Untouchable Girls - The Topp Twins
Grass Highway, 2009
Rounding out our list are award-winning entertainment legends Dame Lynda and Dame Julie (Jools) Topp, AKA The Topp Twins. At the forefront of Aotearoa’s music, culture, LGBTQ+, and political scen
es, The Topp Twins have been unapologetically themselves since their days busking as Homemade Jam in the 1970s. In an interview for a 1980 volume of Broadsheet Magazine, Lynda stated: “Music is the channel which we convey our lesbianism…We can’t differentiate between being musicians and being lesbians, Jools and I. Because, if we sing, we’re still lesbians, and we’re still musicians. We’re musical lesbians.”
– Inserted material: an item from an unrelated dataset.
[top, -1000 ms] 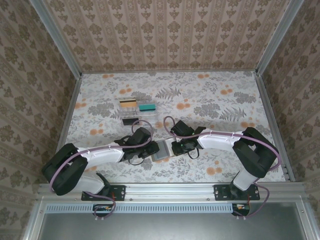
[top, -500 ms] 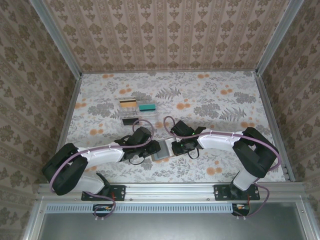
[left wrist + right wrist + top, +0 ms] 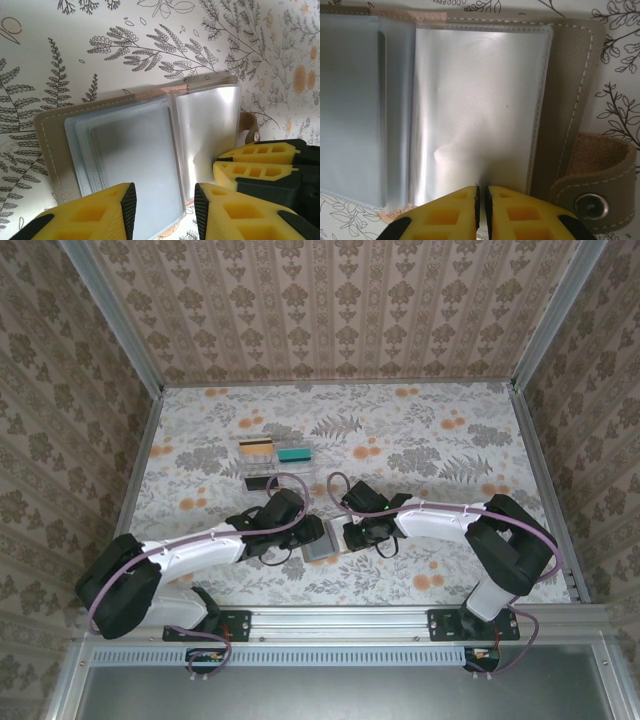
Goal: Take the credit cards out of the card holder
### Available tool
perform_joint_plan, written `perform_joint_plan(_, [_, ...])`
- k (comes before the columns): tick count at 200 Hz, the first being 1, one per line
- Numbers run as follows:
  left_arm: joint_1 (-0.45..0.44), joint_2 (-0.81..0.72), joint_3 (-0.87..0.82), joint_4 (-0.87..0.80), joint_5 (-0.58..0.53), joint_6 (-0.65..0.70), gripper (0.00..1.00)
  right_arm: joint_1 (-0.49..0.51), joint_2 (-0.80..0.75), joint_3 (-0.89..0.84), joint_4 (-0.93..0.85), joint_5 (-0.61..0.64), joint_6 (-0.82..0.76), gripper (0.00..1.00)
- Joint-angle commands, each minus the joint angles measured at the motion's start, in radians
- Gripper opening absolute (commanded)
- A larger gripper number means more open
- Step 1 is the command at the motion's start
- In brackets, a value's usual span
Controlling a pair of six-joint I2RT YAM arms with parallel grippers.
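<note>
The holder point(image 3: 322, 540) lies open and flat on the table point(image 3: 450, 430), near the front edge at the middle, directly between the two grippers. Its grey-brown cover faces down and its clear sleeves face up.

The left gripper point(image 3: 164, 212) sits at the holder's left side, its yellow fingers partly apart and gripping nothing. In the left wrist view the near edge of the left panel runs into the gap between them. One finger is over that panel's corner and the other is near the middle fold. Whether either finger touches the sleeve I cannot tell.

The right gripper point(image 3: 481, 197) comes in from the holder's right side. Its fingers are pressed almost together, with only a thin slit between them, pinching the edge of the right-hand sleeve. Just beside it, further out, the snap tab point(image 3: 592, 192) curls off the cover's edge.

A clear tray point(image 3: 275, 468) stands farther back and to the left, well apart from the holder, with cards point(image 3: 294, 454) in it: one tan, one teal, and a dark one nearer the front.
</note>
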Motion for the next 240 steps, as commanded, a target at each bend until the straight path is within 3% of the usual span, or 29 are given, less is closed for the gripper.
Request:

Untouchable Girls was first performed by the duo in the 1980s and was recorded to be included in their 2009 album Grass Highway. It speaks to their strength and defiance and has empowered generations of women and girls. Having recently revealed their struggles with breast cancer, we know that same defiance will get them through. Kia kaha Dame Lynda and Dame Jools, thank you for all that you do.